Open the Backstage app. The app opens on http://localhost:3000. It might take a few minutes to open and finish building.
```
yarn dev
```
From the menu, select APIs. Verify that you see your portal API products, such as petstore-v1 and tracks-v1.
Click one of the APIs, such as tracks-v1, and explore the API.
- Overview
- Definition
From the Overview tab, you can review information for the API, as well as its details in Backstage, such as relations to owners and systems.
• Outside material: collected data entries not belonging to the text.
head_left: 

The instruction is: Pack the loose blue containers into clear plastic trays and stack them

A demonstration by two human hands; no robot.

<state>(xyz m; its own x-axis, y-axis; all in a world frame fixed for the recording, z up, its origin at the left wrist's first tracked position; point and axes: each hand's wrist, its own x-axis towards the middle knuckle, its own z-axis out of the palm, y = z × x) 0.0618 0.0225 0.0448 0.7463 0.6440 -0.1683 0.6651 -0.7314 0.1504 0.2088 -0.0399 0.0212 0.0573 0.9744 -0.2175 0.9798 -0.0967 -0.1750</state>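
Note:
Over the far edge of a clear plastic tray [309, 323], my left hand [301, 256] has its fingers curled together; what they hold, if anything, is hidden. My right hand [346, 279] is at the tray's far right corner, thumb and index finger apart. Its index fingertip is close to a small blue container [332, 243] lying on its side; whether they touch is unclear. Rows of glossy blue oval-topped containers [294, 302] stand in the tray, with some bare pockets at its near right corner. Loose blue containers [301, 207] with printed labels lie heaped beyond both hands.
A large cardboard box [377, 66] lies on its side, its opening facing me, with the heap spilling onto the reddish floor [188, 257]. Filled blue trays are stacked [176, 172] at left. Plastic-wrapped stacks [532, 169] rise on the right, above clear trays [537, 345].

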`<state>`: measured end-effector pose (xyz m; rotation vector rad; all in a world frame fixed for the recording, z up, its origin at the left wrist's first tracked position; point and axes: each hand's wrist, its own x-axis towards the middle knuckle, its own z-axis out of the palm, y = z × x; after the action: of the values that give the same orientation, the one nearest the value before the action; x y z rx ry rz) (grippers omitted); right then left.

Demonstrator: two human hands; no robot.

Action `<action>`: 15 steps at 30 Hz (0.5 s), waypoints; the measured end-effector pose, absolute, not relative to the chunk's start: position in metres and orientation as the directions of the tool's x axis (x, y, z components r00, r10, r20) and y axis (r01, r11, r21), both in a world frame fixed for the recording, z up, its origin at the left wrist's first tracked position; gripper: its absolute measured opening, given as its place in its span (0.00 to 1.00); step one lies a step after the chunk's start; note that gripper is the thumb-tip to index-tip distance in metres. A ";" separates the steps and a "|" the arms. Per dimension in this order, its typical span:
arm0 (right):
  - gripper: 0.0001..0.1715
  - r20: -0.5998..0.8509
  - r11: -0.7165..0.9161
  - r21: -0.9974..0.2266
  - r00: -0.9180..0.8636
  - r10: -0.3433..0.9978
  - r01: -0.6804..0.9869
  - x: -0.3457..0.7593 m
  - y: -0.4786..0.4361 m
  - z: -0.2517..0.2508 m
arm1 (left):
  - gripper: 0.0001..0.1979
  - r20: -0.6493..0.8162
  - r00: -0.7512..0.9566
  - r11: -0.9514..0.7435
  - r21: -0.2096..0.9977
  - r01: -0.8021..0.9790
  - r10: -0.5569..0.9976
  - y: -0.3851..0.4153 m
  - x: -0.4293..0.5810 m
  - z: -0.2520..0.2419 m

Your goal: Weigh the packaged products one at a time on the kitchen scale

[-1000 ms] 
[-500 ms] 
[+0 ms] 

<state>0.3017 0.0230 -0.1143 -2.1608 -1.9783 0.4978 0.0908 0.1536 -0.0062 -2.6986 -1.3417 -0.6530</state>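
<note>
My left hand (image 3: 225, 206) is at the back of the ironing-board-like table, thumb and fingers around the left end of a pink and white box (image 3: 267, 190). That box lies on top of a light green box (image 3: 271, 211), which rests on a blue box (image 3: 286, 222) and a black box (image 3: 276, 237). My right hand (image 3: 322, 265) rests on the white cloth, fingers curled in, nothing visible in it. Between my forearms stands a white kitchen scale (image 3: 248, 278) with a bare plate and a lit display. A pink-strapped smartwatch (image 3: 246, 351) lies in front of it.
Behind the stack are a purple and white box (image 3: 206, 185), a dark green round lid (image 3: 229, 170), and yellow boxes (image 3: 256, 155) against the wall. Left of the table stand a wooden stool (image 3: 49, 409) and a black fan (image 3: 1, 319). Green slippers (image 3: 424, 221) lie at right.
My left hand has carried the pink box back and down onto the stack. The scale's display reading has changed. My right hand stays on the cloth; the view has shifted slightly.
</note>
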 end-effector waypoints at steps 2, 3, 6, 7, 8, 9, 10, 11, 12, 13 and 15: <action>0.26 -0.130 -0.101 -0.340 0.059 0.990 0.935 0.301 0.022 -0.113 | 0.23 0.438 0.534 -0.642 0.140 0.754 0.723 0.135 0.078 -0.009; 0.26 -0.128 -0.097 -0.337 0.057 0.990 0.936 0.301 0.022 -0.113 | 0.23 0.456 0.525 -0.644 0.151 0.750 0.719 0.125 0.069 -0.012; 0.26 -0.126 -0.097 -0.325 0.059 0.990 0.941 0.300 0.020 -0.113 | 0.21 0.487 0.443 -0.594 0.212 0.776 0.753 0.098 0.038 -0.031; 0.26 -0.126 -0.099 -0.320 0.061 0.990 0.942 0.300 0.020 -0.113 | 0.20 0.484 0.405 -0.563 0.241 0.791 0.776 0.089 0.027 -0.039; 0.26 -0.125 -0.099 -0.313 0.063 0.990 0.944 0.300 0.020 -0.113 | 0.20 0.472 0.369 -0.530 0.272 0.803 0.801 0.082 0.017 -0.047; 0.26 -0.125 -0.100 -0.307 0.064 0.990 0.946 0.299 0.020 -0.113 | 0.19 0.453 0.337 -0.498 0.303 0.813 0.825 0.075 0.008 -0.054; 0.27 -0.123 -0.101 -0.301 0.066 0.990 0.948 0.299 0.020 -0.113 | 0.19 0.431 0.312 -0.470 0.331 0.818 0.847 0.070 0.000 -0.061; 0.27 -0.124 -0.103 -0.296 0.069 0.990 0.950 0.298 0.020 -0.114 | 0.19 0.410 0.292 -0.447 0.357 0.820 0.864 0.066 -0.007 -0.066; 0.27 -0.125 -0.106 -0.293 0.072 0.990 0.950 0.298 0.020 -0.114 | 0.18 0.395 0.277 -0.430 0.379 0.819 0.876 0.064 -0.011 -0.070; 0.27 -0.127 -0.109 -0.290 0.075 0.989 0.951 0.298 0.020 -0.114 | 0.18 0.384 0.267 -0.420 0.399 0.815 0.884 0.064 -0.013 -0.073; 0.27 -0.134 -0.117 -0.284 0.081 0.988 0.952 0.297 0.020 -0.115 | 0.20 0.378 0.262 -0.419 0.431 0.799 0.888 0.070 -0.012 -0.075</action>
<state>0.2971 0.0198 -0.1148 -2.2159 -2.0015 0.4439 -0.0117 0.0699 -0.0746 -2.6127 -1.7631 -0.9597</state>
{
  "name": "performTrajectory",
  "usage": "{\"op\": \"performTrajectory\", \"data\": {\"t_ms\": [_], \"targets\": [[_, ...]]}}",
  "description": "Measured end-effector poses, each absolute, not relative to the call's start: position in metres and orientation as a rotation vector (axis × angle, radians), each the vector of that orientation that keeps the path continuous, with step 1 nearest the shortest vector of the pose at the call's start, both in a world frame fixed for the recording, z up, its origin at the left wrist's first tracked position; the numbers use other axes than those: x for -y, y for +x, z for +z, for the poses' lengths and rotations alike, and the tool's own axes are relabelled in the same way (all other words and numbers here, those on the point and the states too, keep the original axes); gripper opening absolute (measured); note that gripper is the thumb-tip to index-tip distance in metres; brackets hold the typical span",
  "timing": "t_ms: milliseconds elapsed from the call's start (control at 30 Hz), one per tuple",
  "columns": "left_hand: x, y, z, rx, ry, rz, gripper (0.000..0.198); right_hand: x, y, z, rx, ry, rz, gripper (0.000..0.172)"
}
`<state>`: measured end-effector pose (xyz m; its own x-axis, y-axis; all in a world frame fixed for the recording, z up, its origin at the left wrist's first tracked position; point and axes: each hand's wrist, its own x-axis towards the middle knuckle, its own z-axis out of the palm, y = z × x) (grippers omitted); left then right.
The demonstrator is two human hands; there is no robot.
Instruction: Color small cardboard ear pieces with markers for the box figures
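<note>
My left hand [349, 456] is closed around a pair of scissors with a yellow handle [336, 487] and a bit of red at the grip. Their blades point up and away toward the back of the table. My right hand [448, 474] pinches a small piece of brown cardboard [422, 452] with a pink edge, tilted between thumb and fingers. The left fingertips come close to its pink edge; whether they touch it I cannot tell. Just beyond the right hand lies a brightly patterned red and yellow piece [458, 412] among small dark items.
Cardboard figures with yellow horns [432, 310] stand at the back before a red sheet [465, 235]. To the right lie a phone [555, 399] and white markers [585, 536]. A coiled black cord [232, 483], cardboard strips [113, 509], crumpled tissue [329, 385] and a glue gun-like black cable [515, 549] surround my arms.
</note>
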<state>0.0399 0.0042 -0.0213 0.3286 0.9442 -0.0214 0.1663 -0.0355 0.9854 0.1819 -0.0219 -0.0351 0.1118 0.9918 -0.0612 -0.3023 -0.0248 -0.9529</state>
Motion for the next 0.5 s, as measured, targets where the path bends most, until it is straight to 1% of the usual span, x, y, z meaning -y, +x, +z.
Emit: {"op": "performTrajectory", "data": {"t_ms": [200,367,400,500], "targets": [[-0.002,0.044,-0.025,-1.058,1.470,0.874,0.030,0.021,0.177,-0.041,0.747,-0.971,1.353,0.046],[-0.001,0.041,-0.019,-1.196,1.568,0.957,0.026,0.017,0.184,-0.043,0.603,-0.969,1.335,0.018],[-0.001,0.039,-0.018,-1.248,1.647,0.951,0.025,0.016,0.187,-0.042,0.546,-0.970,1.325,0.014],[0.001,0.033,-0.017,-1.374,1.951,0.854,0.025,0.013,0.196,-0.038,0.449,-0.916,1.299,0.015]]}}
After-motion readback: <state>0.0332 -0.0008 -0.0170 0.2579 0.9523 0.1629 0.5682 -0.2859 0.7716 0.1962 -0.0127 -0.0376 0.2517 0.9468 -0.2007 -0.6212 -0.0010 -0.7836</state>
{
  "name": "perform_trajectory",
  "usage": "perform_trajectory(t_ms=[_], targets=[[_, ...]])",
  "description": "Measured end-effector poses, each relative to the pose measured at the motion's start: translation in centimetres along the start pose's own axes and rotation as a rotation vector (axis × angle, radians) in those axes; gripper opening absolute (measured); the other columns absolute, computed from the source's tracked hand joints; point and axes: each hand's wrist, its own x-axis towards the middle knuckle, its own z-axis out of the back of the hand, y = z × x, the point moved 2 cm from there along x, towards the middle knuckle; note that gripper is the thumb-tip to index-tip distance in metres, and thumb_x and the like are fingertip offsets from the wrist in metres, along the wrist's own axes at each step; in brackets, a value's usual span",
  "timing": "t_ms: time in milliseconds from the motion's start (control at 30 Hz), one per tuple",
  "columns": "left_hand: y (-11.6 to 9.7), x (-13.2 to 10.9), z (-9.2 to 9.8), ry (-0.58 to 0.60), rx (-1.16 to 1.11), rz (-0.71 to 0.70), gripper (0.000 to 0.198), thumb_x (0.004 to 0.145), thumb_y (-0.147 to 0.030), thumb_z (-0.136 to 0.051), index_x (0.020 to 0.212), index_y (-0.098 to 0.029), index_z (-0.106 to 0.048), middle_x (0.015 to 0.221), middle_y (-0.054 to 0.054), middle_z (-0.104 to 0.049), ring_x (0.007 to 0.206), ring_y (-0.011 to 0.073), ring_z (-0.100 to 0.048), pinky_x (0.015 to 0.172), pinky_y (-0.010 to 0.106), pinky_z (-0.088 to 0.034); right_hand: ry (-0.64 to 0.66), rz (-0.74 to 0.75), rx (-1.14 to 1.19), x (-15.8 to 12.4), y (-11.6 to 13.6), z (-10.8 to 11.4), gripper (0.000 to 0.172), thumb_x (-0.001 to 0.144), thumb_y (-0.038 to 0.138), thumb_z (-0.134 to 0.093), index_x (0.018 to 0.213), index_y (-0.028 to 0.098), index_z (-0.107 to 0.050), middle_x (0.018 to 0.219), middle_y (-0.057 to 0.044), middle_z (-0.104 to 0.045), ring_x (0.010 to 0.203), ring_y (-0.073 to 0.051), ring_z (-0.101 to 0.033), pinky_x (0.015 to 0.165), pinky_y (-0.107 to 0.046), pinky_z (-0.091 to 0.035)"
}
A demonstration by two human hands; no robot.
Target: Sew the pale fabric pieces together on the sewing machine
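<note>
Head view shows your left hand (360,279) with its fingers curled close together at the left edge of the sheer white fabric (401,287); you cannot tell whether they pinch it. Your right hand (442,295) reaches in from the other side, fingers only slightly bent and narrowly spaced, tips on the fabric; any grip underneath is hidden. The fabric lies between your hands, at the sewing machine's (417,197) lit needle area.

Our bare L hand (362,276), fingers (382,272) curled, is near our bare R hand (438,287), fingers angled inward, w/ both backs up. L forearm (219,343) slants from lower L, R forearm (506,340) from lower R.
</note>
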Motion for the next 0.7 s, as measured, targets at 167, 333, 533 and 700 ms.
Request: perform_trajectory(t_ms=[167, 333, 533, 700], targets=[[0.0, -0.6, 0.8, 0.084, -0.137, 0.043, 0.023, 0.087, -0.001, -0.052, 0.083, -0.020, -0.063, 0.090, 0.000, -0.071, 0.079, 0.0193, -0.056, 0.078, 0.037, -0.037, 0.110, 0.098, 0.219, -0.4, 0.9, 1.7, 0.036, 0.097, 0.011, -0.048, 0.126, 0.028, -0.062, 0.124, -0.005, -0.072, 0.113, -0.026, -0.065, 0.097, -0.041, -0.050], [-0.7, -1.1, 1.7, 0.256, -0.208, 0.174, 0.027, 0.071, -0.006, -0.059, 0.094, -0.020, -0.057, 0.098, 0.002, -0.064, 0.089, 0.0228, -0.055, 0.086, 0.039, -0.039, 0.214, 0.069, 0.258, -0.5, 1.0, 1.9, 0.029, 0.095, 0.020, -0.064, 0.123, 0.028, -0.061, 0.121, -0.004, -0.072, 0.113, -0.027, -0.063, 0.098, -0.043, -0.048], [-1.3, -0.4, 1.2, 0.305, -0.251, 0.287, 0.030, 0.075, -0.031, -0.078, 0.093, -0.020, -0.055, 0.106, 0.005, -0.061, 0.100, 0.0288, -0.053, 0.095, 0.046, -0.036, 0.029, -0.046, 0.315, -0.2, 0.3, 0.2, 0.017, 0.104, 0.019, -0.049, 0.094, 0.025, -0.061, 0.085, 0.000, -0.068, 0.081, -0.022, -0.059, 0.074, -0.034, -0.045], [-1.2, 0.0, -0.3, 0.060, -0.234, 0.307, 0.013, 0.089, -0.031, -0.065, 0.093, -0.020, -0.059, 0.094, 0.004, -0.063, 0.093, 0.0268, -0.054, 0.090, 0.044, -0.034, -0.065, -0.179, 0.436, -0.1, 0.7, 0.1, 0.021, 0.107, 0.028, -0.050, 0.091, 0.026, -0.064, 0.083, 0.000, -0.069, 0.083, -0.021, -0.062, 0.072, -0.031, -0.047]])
From the Definition tab, you can review the OpenAPI spec in a Swagger view as well as a raw JSON file.

You successfully installed and verified the Gloo Platform Portal backend plugin for Backstage!

Next steps

You deployed the Backstage backend app to add the APIs from your developer portal to the Backstage API catalog. Now, when you update your Portal resource to add new API products, usage plans, or metadata, your APIs are automatically updated in the Backstage catalog for you.

Create a frontend application to bundle the APIs in your Backstage API catalog into a Backstage developer portal. For example, you can try the Gloo Platform Portal frontend plugin for Backstage.
Follow the Backstage documentation to containerize and deploy your Backstage app as a Kubernetes deployment.
If you didn't already, you can follow the Backstage docs to customize the frontend app for your brand.
Share the developer portal guide with your end users so that they know how to interact with the developer portal.